The Wellington Village Council held its first formal public hearing on its budget for fiscal year 2021-22 on Monday, Sept. 13. The second public hearing and final adoption of the budget is set for Tuesday, Sept. 28.
Only two members of the public spoke regarding the budget, and both were in support. Also on the agenda was a series of housekeeping measures designed to keep village codes consistent with state ordinances.
Deputy Village Manager Tanya Quickel presented the balanced budget for the review, hearing and discussion.
“We remain committed to moving forward, forging a progressive way for the Village of Wellington that is sustainable in the future, as evidenced by your direction in policy here,” Quickel said.
The ad valorem tax rate remains at 2.47 mills, unchanged from the current year, in the total $134 million budget.
Property owners, however, may see a small increase in their local taxes if their property values increased.
Mayor Anne Gerwig stressed that the budget does not include any borrowing.
Vice Mayor John McGovern was happy with the village’s transparent budgeting process. “This is the budget that shows all the money that comes into the village from all sources, taxes, grants, everything,” he said.
Councilman Michael Napoleone added that it is a village budget that serves Wellington residents well.
“We have maintained services without raising the millage rate,” he said. “There are a lot of items that are in this budget. For example, the sheriff’s substation is not being built in this budget, it is just being designed in this budget.”
Gerwig said that could help the village get more grants.

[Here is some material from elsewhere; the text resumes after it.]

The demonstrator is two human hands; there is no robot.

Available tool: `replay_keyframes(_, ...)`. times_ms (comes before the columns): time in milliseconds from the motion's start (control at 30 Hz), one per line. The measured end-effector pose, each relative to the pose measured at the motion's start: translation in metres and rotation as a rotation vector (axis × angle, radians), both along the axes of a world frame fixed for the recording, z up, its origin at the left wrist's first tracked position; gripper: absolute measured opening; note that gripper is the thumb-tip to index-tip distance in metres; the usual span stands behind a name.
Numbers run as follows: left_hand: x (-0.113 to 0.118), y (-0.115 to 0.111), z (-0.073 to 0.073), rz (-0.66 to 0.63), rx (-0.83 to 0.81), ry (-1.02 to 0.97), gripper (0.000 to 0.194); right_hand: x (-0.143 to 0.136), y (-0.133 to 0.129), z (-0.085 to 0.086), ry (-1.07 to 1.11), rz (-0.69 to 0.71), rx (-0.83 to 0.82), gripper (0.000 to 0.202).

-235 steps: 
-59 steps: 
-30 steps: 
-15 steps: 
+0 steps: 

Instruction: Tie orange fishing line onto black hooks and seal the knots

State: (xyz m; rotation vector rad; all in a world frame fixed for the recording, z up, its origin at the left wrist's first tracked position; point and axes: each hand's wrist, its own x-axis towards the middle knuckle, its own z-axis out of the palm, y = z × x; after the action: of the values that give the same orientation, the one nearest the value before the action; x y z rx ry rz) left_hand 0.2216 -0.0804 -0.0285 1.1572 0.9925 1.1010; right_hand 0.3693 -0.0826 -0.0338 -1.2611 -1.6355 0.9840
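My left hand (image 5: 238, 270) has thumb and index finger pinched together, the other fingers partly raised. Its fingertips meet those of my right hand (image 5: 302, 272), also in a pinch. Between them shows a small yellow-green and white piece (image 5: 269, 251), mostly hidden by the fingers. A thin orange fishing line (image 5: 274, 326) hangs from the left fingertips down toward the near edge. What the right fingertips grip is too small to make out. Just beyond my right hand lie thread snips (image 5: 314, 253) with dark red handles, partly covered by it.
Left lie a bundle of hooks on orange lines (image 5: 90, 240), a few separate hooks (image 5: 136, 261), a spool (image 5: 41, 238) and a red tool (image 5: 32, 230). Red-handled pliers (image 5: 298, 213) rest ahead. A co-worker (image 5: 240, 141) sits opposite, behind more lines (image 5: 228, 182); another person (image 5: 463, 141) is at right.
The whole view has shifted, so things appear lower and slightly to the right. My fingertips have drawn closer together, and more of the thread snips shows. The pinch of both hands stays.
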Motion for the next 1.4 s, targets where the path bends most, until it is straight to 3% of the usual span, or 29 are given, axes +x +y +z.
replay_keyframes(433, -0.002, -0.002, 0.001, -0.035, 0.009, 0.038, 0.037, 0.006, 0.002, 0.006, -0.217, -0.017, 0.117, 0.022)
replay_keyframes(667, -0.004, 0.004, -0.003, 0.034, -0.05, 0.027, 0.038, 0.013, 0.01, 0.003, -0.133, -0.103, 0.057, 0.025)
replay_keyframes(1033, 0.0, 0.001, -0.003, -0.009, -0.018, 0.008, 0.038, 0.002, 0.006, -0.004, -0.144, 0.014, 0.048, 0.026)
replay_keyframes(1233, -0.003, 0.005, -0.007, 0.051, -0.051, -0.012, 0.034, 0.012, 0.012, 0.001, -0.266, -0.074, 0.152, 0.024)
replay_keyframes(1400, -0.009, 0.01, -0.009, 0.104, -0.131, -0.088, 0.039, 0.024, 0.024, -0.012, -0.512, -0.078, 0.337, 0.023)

“When grants come along, they are almost always a requirement in them that the project be ‘shovel ready,’ so for us to plan for these things that we’re not going to build yet, it’s good preparation,” she said.
Councilwoman Tanya Siskind thanked Quickel for her hard work. “You and your team do a great job of planning these projects and moving them along because they were planned, so they were ready for the next step,” Siskind said. “This is how the budget process works for projects.”
Councilman Michael Drahos supported paying for projects without borrowing. “We asked staff to find a way to pay for these things, so we don’t have to borrow money, and they’ve done it,” he said.
McGovern also noted that the budget sticks to keeping 25 percent reserves.
Quickel agreed. “We stick to that,” she said. “We have $16 million in unassigned reserves.”
McGovern added that it is also a budget that treats employees well.
“In the budget, we do not lay off a single person,” McGovern said. “We are giving a 3 percent raise, 2 percent cost-of-living and 1 percent for a merit raise for those who qualify for it.”
The staff’s budget analysis shows total revenues, transfers and balances of $59,829,231, with special revenue funds of $16,203,681. The capital funds, debt service and enterprise funds add to the total of $133,998.688.